TL;DR
- A new study by METR finds that AI coding tools can slow down experienced developers rather than boost productivity.
- In a randomized controlled trial with 16 open source developers, completion time increased by 19% when AI tools like Cursor Pro were used.
- Developers had initially forecasted a 24% productivity gain, revealing a 41-point gap between expectation and outcome.
- Results point to prompt engineering overhead, response delays, and complex code base limitations as key factors.
- The findings contrast with other large-scale studies that report gains in general AI-assisted coding workflows.
A Surprising Result in a Year of AI Hype
In an era when tools like GitHub Copilot, Cursor, and other AI-powered developer assistants are becoming the norm in software engineering workflows, a new study from nonprofit research group METR delivers an unexpected finding: these tools may not enhance productivity for experienced developers working on real-world, complex projects.

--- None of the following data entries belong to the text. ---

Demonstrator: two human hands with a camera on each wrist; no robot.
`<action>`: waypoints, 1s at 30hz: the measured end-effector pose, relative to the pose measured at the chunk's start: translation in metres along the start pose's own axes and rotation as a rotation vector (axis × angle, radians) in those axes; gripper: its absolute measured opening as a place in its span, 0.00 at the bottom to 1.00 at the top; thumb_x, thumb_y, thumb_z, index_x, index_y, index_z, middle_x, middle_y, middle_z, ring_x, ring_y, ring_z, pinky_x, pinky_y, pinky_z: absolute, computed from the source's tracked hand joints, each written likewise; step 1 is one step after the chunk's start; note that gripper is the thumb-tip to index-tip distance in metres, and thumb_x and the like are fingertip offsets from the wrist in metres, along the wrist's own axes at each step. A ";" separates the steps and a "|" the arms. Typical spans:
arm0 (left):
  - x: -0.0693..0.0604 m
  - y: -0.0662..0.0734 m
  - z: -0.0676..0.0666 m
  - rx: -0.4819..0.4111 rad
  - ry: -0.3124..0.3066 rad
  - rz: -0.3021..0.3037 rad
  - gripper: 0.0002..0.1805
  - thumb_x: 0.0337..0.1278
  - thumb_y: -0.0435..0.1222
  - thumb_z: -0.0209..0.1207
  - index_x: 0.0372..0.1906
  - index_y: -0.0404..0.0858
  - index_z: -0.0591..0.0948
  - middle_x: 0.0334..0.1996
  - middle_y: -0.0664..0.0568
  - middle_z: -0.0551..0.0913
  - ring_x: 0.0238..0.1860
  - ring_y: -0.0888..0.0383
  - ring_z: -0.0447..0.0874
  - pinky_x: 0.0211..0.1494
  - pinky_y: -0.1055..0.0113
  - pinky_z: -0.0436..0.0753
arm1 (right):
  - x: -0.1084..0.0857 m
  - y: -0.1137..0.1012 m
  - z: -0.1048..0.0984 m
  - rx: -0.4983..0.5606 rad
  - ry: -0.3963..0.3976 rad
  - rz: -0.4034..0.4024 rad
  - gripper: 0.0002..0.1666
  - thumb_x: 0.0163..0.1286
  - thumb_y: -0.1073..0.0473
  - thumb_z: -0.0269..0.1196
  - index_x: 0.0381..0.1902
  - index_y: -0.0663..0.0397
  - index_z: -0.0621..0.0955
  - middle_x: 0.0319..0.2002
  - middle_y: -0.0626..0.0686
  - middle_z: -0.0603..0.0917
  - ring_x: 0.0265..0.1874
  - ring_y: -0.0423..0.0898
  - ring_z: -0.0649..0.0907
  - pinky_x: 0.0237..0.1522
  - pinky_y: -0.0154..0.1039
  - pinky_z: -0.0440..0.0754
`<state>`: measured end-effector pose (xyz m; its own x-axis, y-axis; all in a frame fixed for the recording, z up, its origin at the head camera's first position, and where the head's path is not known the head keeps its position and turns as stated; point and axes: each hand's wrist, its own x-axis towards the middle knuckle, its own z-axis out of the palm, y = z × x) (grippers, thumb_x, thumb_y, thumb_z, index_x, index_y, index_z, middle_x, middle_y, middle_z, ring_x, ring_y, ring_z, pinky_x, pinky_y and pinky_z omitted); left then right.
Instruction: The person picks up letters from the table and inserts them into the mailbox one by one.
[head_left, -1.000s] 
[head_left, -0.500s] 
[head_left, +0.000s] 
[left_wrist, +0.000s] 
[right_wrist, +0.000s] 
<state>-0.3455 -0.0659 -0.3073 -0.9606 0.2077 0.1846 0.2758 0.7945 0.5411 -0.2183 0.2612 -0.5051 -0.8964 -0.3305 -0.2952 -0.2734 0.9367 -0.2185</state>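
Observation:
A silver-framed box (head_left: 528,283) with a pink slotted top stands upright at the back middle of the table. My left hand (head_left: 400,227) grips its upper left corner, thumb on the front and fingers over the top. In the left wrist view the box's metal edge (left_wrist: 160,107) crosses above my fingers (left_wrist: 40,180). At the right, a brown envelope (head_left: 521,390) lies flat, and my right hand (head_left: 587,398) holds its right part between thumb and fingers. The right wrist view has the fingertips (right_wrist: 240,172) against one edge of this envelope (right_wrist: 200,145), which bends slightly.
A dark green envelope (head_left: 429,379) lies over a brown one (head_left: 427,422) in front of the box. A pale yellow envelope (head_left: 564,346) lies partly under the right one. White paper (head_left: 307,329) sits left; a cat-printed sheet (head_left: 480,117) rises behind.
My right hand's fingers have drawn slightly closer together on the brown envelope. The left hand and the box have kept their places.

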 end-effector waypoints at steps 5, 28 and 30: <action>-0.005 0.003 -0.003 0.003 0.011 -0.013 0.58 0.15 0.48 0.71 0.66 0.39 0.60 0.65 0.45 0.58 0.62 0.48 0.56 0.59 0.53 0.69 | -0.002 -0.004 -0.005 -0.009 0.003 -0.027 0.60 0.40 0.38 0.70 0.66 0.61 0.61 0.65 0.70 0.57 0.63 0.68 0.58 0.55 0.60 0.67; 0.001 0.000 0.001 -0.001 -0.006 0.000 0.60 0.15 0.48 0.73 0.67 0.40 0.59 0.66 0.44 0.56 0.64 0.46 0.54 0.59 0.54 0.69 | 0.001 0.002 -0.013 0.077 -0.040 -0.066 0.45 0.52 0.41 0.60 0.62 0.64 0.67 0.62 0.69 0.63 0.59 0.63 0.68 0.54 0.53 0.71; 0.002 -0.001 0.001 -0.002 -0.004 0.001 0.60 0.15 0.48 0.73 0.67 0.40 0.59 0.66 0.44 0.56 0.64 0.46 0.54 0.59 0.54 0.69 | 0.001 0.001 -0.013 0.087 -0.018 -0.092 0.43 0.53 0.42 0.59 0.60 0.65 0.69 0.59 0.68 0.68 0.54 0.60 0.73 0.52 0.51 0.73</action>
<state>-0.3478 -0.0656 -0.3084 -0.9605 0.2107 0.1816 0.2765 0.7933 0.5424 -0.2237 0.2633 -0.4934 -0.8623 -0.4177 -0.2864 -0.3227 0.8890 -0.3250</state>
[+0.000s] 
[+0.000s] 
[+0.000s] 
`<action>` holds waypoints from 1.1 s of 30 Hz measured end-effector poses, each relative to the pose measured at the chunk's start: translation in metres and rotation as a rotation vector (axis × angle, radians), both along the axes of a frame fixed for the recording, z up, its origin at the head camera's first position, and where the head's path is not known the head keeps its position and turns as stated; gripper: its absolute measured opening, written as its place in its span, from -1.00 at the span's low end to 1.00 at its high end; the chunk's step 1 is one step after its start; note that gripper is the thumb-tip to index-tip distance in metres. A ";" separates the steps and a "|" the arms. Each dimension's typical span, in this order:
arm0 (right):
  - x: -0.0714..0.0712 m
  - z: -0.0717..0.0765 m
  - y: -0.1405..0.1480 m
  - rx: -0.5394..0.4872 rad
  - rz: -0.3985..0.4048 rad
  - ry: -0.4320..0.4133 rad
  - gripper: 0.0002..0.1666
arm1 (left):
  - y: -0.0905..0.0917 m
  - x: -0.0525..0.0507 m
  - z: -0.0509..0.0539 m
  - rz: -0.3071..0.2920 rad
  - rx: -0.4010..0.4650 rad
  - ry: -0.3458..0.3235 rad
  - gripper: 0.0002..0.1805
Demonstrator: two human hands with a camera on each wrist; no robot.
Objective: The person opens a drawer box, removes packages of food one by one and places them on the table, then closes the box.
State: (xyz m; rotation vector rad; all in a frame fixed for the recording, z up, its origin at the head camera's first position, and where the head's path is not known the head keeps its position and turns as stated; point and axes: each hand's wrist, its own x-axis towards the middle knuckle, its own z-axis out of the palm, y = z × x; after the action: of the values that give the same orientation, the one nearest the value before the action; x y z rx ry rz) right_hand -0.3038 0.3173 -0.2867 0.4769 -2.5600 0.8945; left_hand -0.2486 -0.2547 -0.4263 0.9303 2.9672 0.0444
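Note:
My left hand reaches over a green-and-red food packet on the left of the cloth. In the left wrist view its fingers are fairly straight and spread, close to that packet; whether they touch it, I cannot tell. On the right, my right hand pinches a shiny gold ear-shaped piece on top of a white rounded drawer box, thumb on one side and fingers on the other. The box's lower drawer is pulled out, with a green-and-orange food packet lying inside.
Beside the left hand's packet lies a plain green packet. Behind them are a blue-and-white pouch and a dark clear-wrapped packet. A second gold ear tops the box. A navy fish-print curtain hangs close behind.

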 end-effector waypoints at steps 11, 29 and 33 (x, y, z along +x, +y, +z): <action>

The randomized controlled trial, published Thursday, aimed to provide empirical insights on whether leading AI coding tools actually accelerate the development process.
Instead, the study found that developers took 19% longer to complete tasks when using AI tools compared to when coding without them.
“Surprisingly, we find that allowing AI actually increases completion time,” the METR researchers wrote.
“Developers are slower when using AI tooling.”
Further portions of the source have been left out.